Un coro de loas y maldiciones impide ahora someter a un análisis serio e imparcial la herencia de Vladímir Putin en materia de la política exterior pero ya está clara la agenda que le tocará al sucesor suyo, escribe Fiódor Lukiánov, director de la revista "Rusia en la política global" (Rossia v globalnoi politike). A grandes rasgos, habrá cuatro tareas fundamentales en el orden del día.
Primero, Rusia necesita formar un sistema de alianzas estables, puesto que reivindica nuevo protagonismo en el escenario global. Por ahora, no está dispuesta a invertir en las relaciones a largo plazo ni se da cuenta de que el efecto de una alianza raras veces es inmediato.
Segundo, debe impulsar una diplomacia proactiva para resolver problemas internacionales. Si Rusia se limita a rechazar lo que proponen otros, su relación con los países occidentales se verá aún más atascada, mientras que las naciones del Este, ante todo, China e Irán, van a aprovecharla en beneficio propio en el juego con Occidente. Entre otras cosas. Moscú ha de proponer el desarrollo de un sistema de seguridad en Europa, como alternativa a los mecanismos que impugna en la actualidad.

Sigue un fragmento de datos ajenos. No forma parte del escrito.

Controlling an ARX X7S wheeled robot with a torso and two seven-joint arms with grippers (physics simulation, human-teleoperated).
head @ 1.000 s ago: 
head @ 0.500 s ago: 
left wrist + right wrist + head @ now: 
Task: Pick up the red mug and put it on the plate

Tercero, hay que elaborar un nuevo modelo de interacción con la Unión Europea, en primer término, equilibrando los intereses de los proveedores y los usuarios de recursos energéticos.
Y, cuarto, Rusia necesita diseñar una política precisa y sopesada con respecto al Asia, sin dejarse involucrar en el juego ajeno pero sacando beneficios del desarrollo vertiginoso de esta región.
El futuro jefe del Estado ruso tendrá que combinar la firmeza de postura con la flexibilidad de planteamientos. En su momento, Boris Yeltsin desempeñó la función de experto en gestión anticrisis. A Vladímir Putin le tocó el arduo trabajo de recolocar a Rusia en la "Liga Superior". Tanto el uno como el otro proporcionó a su respectivo sucesor, como mínimo, una oportunidad: la de empezar desde un nivel conceptualmente nuevo y evitar los errores cometidos por el antecesor.